Supply Excellence

LCCS: CEOs See Opportunities and Risks

January 25th, 2007 · by Tim Minahan · 3 Comments · LCCS and trade, enviro/social sustainability, skills rectruitment and development, sourcing, supply management

When investigating global sourcing strategies, I was surprised by the admission of a handful of supply management executives that their initiatives to source more from emerging markets was not driven by a strategic plan or analysis. Instead, these execs confessed, “This whole thing got started because our CEO heard about it from another CEO on the golf course.” (Sort of like when CEOs started pushing reverse auctions after eBay hit it big — without fully understanding the technology, approach, or risks.)

A new Economist survey of more than 1,000 corporate executives signals that CEO-driven low-cost country sourcing (LCCS) initiatives have hit the mainstream. According to the study, CEO Briefing: Corporate Priorities for 2007 and Beyond, CEOs cited global sourcing as the second-biggest force impacting the global marketplace. However, the study also suggests that CEOs now have a better understanding of the opportunities and risks of sourcing from emerging markets. 

(It is important to note, that global sourcing was only slightly behind the number one impact on global business — “rising demand in emerging markets”. This finding reinforces that global supply management is now firmly entrenched on the coroporate agenda.)
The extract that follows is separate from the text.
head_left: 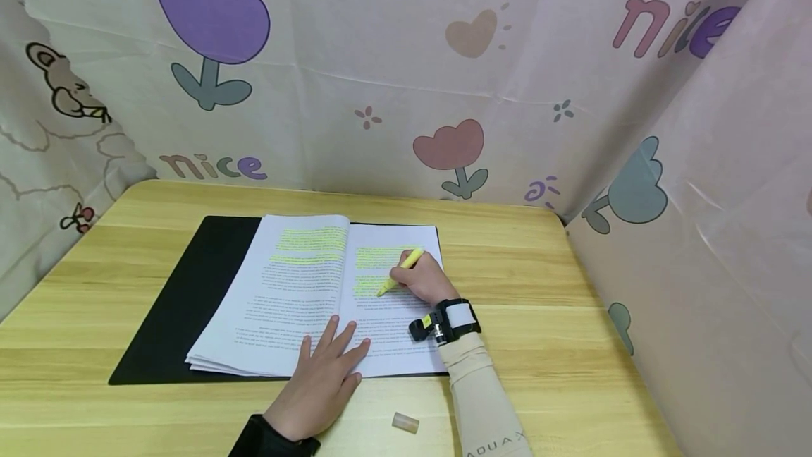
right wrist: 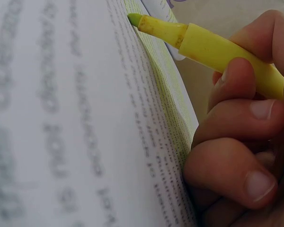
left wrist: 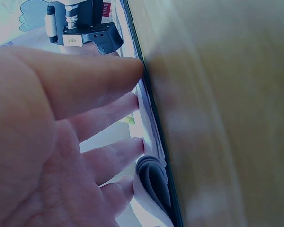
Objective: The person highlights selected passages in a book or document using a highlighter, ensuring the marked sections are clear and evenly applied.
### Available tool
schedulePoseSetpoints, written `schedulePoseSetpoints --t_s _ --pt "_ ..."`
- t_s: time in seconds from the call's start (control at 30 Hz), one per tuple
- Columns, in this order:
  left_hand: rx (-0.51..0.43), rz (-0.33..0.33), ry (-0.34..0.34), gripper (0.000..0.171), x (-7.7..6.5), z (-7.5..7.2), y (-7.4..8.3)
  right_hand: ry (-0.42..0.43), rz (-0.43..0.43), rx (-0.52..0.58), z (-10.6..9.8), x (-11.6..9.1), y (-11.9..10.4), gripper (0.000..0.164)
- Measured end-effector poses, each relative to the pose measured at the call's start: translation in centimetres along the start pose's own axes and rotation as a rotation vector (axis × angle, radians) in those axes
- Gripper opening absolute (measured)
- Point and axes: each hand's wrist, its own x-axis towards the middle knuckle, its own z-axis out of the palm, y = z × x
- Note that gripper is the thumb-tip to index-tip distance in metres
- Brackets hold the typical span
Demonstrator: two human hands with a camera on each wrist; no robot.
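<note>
An open book (head_left: 292, 302) of printed pages lies on the desk, with yellow-marked lines on the upper part of both pages. My right hand (head_left: 426, 279) pinches a yellow highlighter (head_left: 401, 272) over the right page, its tip at the lowest marked lines. In the right wrist view the green-yellow tip of the highlighter (right wrist: 227, 56) stands close to the page, and the fingers curl around its barrel. Fingers spread, my left hand (head_left: 320, 386) rests across the book's lower edge near the spine. The left wrist view shows its fingertips along the page edges, beside a curled fold of pages (left wrist: 154, 182).
Under the book lies a black mat or cover (head_left: 184, 302) that sticks out to the left. A small translucent cap (head_left: 405, 422) lies on the wooden desk (head_left: 526, 288) in front of the book. Patterned cloth (head_left: 355, 34) hangs behind and at both sides.
</note>
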Motion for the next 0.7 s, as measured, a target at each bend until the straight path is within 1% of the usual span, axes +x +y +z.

Not surprisingly, Asia was the top region CEOs were pushing their supply team to source more from, with 60% of execs feeling these region “offers the greatest sourcing opportunities.” Within the Asian region, execs are bullish on increasing sourcing from China and India. On a global basis, Central and Eastern Europe were a distant second-choice for low-cost supply opportunities, with just 15% of execs pushing sourcing from the area.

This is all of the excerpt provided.